Problem details - Your task is to write out every line of the data exactly. Drop the pictures.

:: Information provided

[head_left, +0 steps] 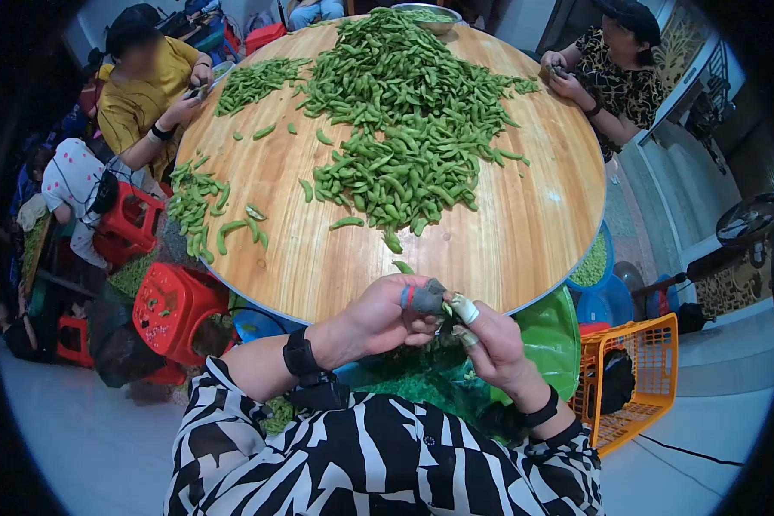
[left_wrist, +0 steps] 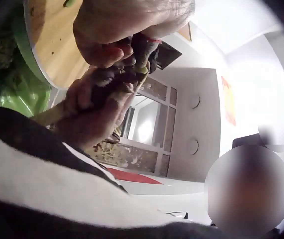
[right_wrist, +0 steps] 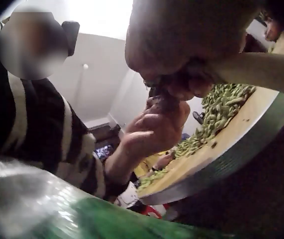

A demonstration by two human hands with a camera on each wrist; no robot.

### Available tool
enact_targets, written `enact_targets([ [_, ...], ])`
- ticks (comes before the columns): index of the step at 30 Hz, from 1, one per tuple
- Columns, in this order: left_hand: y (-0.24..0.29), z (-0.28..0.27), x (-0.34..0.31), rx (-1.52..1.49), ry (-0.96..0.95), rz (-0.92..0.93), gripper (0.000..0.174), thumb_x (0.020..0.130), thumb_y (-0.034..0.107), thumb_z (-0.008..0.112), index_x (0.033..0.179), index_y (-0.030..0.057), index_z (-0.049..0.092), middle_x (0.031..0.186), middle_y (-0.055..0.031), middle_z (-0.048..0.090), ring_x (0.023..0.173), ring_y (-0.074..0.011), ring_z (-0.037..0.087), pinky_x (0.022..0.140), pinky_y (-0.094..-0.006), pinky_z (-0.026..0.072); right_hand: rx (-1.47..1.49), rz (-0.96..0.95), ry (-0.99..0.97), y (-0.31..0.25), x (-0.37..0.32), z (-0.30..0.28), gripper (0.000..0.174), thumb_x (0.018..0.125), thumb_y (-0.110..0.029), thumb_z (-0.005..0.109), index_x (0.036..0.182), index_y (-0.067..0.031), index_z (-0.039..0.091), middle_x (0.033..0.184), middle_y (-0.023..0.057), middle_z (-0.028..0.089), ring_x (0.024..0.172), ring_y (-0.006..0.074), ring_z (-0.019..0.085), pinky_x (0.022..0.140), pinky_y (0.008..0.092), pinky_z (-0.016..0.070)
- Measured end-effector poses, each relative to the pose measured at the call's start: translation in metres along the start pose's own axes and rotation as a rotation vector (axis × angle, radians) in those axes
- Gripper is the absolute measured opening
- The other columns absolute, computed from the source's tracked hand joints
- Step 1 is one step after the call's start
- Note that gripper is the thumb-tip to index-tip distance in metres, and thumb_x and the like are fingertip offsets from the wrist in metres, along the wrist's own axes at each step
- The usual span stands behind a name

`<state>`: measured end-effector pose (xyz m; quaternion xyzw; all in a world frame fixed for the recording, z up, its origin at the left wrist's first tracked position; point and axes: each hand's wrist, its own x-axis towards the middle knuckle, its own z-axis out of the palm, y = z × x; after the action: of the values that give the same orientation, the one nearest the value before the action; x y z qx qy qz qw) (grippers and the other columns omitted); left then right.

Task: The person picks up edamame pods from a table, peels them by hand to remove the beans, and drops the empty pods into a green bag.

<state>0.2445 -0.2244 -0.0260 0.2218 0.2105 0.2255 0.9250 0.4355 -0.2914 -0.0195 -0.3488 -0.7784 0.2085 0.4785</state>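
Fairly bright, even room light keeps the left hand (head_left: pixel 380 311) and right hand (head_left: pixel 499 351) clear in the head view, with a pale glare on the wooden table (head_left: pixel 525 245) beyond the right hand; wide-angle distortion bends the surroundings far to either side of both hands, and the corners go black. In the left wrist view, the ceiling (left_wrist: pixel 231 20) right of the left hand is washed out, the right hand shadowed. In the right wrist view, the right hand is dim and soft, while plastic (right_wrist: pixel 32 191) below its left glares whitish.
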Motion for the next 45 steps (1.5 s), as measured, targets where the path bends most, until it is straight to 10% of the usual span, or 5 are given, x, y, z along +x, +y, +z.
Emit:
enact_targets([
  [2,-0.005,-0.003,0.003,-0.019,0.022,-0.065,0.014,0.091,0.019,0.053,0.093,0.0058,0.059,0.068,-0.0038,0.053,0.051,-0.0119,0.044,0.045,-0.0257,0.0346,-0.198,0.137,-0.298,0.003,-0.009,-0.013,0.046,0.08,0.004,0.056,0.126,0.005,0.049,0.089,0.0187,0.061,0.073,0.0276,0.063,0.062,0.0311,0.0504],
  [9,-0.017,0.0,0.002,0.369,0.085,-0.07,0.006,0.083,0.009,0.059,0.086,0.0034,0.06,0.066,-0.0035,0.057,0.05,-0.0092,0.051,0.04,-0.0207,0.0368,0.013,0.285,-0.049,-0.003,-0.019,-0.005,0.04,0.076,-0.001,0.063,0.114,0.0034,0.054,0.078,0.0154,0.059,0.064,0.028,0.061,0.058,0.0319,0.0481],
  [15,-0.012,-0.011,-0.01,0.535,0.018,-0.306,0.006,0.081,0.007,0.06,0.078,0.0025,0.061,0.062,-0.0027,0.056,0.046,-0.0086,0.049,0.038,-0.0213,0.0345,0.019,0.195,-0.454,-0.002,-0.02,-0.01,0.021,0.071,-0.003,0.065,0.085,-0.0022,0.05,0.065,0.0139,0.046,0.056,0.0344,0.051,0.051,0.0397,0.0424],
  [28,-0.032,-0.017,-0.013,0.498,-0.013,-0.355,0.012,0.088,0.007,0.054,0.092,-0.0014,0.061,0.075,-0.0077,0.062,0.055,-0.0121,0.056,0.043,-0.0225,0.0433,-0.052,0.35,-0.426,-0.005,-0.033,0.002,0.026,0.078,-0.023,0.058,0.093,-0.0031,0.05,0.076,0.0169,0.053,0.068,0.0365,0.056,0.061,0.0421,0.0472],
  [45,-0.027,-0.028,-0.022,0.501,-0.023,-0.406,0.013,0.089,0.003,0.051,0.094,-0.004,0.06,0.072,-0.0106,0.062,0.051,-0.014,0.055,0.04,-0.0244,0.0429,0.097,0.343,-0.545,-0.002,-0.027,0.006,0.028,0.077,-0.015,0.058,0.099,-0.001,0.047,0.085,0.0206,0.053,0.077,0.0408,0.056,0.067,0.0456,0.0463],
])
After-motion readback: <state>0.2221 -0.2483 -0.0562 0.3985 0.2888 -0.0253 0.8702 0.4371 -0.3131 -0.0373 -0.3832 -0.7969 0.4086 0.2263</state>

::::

Answer to this problem -
[head_left, +0 steps] 
[left_wrist, +0 steps] 
[right_wrist, +0 steps] 

A demonstration by two human hands with a camera on each wrist; no robot.

### Available tool
enact_targets, written `enact_targets([ [_, ...], ])`
- ticks (comes before the columns): index of the step at 30 Hz, from 1, one per tuple
- Columns, in this order: left_hand: y (-0.24..0.29), z (-0.28..0.27), x (-0.34..0.31), rx (-1.52..1.49), ry (-0.96..0.95), rz (-0.92..0.93), gripper (0.000..0.174), thumb_x (0.020..0.130), thumb_y (-0.034..0.107), thumb_z (-0.008..0.112), index_x (0.033..0.179), index_y (-0.030..0.057), index_z (-0.049..0.092), middle_x (0.031..0.186), middle_y (-0.055..0.031), middle_z (-0.048..0.090), ring_x (0.023..0.173), ring_y (-0.074..0.011), ring_z (-0.037..0.087), pinky_x (0.022..0.140), pinky_y (-0.094..-0.006), pinky_z (-0.026..0.072); right_hand: rx (-1.47..1.49), rz (-0.96..0.95), ry (-0.99..0.97), y (-0.31..0.25), x (-0.37..0.32), z (-0.30..0.28), gripper (0.000..0.174), thumb_x (0.018..0.125), thumb_y (-0.110..0.029), thumb_z (-0.005..0.109), index_x (0.036..0.182), index_y (-0.067..0.031), index_z (-0.039..0.091), middle_x (0.033..0.184), middle_y (-0.023..0.057), middle_z (-0.028..0.089), ring_x (0.024..0.172), ring_y (-0.006..0.074), ring_z (-0.019..0.085), pinky_x (0.022..0.140), pinky_y (0.008..0.092), pinky_z (-0.016..0.070)
- Measured end-effector poses, each relative to the pose measured at the call's start: translation in metres along the start pose's own axes and rotation as a rotation vector (axis × angle, radians) in those axes
- Gripper is the absolute measured opening
- The other columns absolute, computed from the source's tracked hand joints
- Step 1 is one step after the call's start
- Note that gripper is the thumb-tip to index-tip distance in metres, and thumb_x and the like are fingertip offsets from the wrist in metres, along the wrist's own axes at each step
- The usual span stands behind a name

`<state>`: measured end-effector pose (xyz m; quaternion xyzw; all in a world frame fixed for the recording, z up, its origin at the left wrist's first tracked position; point and axes: each hand's wrist, its own x-axis towards the middle knuckle, its own z-axis out of the palm, y = z × x; after the action: of the values that give the same orientation, the one nearest the value before the action; x y z qx qy qz qw) (grippers and the other columns omitted); left then right.

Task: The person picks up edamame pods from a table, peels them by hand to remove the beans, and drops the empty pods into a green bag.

<state>0.2445 -0.2244 -0.0260 0.2218 0.2105 0.2255 0.9250 0.4355 -0.2914 -0.0195 -0.3488 -0.7784 0.2085 0.4785</state>
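Fairly bright, even room light keeps the left hand (head_left: pixel 380 311) and right hand (head_left: pixel 499 351) clear in the head view, with a pale glare on the wooden table (head_left: pixel 525 245) beyond the right hand; wide-angle distortion bends the surroundings far to either side of both hands, and the corners go black. In the left wrist view, the ceiling (left_wrist: pixel 231 20) right of the left hand is washed out, the right hand shadowed. In the right wrist view, the right hand is dim and soft, while plastic (right_wrist: pixel 32 191) below its left glares whitish.
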Motion for the next 45 steps (1.5 s), as measured, targets where the path bends most, until it is straight to 10% of the usual span, or 5 are given, x, y, z along +x, +y, +z.
Emit:
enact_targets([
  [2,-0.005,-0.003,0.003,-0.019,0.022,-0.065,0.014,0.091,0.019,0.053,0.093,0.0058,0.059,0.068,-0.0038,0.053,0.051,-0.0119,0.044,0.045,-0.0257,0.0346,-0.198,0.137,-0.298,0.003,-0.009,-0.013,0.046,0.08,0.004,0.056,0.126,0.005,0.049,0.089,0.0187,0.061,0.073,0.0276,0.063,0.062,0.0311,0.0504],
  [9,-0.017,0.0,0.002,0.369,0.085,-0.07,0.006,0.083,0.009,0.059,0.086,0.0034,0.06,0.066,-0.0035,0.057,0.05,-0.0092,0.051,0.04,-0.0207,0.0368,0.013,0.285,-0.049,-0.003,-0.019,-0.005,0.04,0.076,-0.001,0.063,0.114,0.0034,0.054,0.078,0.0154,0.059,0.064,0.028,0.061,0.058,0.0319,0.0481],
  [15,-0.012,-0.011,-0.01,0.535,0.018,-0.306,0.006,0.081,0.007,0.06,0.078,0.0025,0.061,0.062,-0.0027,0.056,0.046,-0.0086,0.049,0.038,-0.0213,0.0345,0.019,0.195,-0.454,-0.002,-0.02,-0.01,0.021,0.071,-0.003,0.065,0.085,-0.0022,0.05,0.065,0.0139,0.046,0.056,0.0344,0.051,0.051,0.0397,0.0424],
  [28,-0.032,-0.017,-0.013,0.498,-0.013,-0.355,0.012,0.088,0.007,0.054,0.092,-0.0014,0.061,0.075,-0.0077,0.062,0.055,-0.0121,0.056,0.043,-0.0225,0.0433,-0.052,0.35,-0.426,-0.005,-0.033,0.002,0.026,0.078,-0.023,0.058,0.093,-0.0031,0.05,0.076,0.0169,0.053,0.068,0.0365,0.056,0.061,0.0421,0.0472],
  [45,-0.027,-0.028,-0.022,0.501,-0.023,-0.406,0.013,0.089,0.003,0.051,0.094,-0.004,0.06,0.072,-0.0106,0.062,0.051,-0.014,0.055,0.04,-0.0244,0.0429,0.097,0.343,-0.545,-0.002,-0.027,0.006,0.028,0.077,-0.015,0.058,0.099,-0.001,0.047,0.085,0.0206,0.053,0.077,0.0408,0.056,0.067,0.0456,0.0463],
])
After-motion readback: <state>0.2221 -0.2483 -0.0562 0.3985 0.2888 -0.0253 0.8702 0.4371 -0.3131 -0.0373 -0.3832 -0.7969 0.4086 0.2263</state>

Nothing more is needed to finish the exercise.